The Spiking Neural Network Inside DosCom
How does a floating Android creature make behavioral decisions without calling an AI API?
Background: DosCom needed a brain. Not a rulebook — something that could weight multiple signals simultaneously, produce different outputs with similar inputs, and change over time. The answer was a Spiking Neural Network: a Leaky Integrate-and-Fire model ported entirely to Kotlin, running on-device with no ML framework, no TensorFlow Lite, no ONNX. Just math.
How it actually works:
The core is LIFCore — 8 input neurons feeding into 48 hidden neurons. The hidden layer has recurrent connections back into itself (each of the 48 neurons can influence all others), giving the network memory within a single think cycle.
Each neuron maintains a membrane potential — a float that starts at -65 (resting) and climbs toward -50 (threshold) as current flows in:
dv = (vRest - membrane[j] + current) / tau
membrane[j] += dv
if membrane[j] >= vThresh → spike, reset to vRest
When think() is called, the network runs for 150 time steps. Each step, spikes propagate through input weights and recurrent weights, accumulating a spike count per neuron. After 150 steps, those counts multiply through a 48×19 decision layer to produce 19 output scores.
Those 19 scores map to 7 behavioral decisions:
- Outputs 0–5 → mime movement style (walk, slide, staircase, skateboard, balloon, rocket)

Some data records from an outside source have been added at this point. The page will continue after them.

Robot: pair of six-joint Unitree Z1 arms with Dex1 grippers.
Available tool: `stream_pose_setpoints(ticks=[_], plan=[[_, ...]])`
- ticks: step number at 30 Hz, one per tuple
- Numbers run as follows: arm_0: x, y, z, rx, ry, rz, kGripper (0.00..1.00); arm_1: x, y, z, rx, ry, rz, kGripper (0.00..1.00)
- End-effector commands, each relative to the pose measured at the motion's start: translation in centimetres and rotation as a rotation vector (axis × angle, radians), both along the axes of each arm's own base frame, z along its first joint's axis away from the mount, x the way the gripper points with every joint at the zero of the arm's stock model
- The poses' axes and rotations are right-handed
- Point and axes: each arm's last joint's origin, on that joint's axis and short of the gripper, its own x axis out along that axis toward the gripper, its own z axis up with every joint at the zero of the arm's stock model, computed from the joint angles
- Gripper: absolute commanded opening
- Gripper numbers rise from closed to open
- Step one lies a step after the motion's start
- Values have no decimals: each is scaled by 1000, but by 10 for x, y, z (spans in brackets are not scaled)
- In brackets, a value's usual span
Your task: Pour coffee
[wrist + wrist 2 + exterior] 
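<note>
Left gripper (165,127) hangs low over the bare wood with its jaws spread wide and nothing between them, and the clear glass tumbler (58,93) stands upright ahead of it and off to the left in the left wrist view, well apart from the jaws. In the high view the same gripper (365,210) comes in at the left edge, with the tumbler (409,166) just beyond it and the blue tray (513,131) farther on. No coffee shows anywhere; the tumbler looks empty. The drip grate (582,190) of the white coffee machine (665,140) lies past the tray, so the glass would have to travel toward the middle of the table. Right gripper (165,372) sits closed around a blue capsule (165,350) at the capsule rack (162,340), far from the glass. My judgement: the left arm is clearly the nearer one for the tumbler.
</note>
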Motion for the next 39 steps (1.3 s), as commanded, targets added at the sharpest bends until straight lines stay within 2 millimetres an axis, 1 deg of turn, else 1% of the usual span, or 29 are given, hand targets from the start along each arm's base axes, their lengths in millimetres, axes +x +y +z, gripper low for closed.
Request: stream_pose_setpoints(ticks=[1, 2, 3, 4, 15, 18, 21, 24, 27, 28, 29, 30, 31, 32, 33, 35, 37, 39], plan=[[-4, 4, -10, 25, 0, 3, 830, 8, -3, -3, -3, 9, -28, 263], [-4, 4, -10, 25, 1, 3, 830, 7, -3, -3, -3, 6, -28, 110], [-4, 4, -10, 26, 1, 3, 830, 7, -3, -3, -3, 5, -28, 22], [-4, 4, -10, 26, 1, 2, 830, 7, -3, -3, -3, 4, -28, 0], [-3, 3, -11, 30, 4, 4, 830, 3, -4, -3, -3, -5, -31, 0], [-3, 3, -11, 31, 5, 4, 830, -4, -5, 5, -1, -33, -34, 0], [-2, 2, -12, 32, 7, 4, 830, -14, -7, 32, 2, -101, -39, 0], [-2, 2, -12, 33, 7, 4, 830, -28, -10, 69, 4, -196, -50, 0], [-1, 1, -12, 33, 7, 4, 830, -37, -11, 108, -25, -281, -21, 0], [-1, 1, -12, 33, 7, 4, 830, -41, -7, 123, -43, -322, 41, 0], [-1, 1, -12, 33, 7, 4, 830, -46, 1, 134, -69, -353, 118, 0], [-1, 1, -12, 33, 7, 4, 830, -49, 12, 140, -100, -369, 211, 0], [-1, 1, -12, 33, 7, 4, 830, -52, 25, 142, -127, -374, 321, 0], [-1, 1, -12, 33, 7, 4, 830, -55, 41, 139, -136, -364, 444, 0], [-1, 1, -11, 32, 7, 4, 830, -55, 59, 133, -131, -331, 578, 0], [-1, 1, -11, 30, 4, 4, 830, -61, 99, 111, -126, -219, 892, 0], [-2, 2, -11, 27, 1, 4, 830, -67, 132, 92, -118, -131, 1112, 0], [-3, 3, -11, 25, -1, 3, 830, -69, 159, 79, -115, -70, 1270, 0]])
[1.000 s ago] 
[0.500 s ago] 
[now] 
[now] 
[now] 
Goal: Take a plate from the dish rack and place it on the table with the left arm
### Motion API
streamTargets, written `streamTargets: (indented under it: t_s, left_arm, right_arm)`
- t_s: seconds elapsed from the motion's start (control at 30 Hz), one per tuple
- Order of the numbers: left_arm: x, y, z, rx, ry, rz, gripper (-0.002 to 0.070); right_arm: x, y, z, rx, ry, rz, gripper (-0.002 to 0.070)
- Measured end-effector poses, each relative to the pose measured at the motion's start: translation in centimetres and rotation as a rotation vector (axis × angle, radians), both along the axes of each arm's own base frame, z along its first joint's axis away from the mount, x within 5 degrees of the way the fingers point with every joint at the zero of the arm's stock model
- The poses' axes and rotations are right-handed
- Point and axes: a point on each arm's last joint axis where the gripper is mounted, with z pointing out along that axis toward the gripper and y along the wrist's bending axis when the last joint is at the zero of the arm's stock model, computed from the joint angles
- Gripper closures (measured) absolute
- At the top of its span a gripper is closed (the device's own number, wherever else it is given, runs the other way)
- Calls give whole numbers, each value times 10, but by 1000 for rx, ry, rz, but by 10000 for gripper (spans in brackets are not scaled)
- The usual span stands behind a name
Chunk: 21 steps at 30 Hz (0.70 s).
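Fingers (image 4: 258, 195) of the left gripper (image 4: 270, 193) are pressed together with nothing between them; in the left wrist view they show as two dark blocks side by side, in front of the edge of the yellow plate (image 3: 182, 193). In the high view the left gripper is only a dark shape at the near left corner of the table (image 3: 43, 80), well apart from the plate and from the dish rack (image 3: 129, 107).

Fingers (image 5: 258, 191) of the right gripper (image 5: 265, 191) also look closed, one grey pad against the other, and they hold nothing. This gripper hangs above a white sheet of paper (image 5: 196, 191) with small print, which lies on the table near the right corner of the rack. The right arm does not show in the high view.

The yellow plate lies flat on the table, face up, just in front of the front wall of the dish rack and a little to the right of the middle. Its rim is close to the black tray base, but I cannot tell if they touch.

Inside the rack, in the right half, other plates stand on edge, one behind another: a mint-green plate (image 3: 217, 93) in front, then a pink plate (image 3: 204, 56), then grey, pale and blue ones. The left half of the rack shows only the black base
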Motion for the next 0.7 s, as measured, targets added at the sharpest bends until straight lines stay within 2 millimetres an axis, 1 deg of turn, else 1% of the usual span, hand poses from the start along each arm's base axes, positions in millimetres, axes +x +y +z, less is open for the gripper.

- Outputs 6–10 → idle animation
- Outputs 11–14 → toy box selection
- Outputs 15–18 → binary flags (moonwalk, discovery mode, social mode, hyperactive mode)
The 8 inputs it reads:
Battery level, time of day (normalized 0–1 across 24 hours), user activity level, session length, emotional sentiment score from EmotionalMemory, screen position, app category, idle duration.
How it learns (STDP-lite):
When the user reacts positively, learn() is called with a positive reward float. Learning rate scales with reward: lr = 0.01f * reward. For every hidden neuron that fired during the last think cycle — if an input was active when that neuron fired, the weight strengthens. Selected output weights strengthen; unselected ones weaken slightly (0.1× the learning rate). Weights save to brain.json in the app's private storage after each learning event. On next launch the brain loads its previous state.
What makes each install unique:
Weights initialize with gaussian() * 8f for input weights and gaussian() * 0.5f for recurrent weights. This seed is generated fresh on first install and not stored. Two DosComs installed on the same day make different decisions from hour one and diverge further with every interaction. There's no default behavior — only what this specific brain learned on this specific phone.
What was surprising:
The recurrent connections were added almost as an afterthought. The expectation was noise. Instead they add something closer to momentum — the network's previous state influences its next decision in a way that makes behavior feel like it has inertia. It doesn't just react to now. It carries something forward.